O sea, que empiezas tus días de descanso con la depresión como vecina de apartamento. Todo lo que te gusta resulta que te sienta como un tiro. Si te tomas una cerveza, engordas. Si te comes las papas arrugadas que van con el pescado, engordas. Si te tomas un postre, engorda. Al final, poseído por una fuerza satánica y destructiva, terminas mandando todo al carajo y comiéndote todo el pan con mantequilla que te ponen en los guachinches; el tuyo y el de todos los demás, que te miran con una extraña expresión, como si te hubieras vuelto majara.

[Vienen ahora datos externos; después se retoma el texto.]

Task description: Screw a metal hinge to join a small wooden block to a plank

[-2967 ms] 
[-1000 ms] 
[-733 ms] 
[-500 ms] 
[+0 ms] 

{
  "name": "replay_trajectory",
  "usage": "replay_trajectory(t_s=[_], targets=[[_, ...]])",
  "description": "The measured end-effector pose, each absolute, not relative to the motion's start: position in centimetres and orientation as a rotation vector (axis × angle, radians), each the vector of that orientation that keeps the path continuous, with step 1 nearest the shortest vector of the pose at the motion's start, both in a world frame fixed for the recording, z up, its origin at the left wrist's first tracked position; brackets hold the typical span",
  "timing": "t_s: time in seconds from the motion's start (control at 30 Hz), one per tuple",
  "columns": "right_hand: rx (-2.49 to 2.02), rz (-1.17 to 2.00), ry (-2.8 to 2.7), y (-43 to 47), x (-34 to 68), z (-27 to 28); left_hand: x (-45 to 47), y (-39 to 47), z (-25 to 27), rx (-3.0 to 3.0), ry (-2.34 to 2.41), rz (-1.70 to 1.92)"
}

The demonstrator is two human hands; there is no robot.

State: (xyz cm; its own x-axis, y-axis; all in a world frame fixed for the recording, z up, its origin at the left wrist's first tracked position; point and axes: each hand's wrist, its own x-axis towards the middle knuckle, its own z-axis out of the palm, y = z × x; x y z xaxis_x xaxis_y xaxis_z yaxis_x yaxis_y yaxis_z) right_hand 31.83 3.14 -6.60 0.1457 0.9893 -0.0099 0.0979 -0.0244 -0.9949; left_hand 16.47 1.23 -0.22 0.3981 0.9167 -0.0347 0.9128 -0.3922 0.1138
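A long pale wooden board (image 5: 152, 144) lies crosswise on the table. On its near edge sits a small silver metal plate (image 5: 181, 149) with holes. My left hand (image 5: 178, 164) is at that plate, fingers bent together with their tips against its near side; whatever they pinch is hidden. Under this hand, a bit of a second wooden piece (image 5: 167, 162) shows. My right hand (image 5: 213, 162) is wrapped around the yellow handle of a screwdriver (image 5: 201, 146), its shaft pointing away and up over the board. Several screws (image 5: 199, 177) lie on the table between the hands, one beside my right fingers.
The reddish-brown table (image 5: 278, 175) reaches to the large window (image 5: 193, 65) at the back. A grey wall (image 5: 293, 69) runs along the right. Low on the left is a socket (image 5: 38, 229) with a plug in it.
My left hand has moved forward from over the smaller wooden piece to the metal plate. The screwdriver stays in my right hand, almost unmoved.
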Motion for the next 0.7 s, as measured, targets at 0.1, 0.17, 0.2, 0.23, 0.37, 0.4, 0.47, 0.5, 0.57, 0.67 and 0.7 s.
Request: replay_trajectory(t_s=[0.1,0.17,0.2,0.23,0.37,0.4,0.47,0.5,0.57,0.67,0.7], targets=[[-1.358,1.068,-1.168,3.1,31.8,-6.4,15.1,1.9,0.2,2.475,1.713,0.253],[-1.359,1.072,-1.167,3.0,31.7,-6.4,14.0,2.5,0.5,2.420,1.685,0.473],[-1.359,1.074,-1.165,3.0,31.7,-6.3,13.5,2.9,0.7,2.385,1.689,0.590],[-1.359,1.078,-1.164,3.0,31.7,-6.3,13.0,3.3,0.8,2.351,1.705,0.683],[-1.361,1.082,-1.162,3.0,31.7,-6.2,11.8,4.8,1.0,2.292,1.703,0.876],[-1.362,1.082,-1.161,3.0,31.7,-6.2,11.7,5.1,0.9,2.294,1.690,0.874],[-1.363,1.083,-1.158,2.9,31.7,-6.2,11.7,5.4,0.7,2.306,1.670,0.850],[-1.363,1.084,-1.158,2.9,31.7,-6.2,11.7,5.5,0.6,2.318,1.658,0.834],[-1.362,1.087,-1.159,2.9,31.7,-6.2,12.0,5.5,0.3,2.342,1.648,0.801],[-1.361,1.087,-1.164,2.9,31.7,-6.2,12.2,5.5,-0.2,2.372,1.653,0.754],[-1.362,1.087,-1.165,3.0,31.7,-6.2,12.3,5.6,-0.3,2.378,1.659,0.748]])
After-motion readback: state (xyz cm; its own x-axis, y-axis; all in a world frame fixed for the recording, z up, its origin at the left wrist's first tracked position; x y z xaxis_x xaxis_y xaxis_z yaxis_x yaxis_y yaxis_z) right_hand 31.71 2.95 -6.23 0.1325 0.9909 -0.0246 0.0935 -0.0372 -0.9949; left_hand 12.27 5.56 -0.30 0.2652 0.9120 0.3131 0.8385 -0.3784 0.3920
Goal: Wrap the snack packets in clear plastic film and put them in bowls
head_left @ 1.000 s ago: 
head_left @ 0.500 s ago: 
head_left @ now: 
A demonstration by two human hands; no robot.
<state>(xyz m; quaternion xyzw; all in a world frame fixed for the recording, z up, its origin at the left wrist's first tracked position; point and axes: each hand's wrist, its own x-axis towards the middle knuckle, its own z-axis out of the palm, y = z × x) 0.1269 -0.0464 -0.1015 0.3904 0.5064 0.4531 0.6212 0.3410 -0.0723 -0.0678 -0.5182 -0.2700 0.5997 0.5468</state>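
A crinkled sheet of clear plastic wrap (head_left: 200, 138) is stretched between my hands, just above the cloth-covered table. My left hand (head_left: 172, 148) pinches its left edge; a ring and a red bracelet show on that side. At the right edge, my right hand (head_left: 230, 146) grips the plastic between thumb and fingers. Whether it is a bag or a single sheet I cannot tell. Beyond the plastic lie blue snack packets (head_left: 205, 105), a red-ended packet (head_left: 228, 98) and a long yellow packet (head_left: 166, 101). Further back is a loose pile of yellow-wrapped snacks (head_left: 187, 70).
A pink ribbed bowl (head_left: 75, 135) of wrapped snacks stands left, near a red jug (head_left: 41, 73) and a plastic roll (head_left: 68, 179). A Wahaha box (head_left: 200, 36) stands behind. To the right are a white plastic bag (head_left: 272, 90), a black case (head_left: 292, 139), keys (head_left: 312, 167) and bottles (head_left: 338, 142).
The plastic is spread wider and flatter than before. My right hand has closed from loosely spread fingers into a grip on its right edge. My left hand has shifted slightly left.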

Pero tú lo tienes claro. Es la despedida. Este verano vas a tirar la casa por la ventana. Te vas a pegar una hartada de todo. Porque te lo mereces. Porque bastante jeringada es la vida para que uno encima se esté machacando. Así que esas dos semanitas que tienes para coger sol y orearte se convierten en un desmadre calórico. Te meas de la risa viendo en las revistas a chicos y chicas con abdominales esculpidos. Los tuyos se encuentran sumergidos bajo una masa de grasa satisfecha y feliz. A tomar por saco. Venga jarras de cerveza, venga papas, venga frituras y venga a sopetear con el pan en los mojos y en las salsas.

Así se pasan los días. Pero todo tiene su triste final. E inexorablemente llega el de tus vacaciones. Regresas a tu casa profundamente feliz. Te miras al espejo y te ves moreno y saludable. Dejas tu nueva ropa de verano -la que te compraste- en el armario, con el firme propósito de que el año que viene te va a quedar larga. Y te preparas para el trabajo.

Y entonces descubres que ya casi no cabes en los vaqueros. Que te los abrochas y parece que llevas dos morcillas azules. Y que las camisas no te cierran por la parte del ombligo. La ropa ha vuelto a encoger en la oscuridad mientras tu estabas disfrutando de la playa de cayados. Te vuelves a coger una nueva bajona así que te vas a la cocina a tomarte una cervecita y reflexionar. No queda otra. Hay que comprar ropa. Ser gordo sale un ojo de la cara.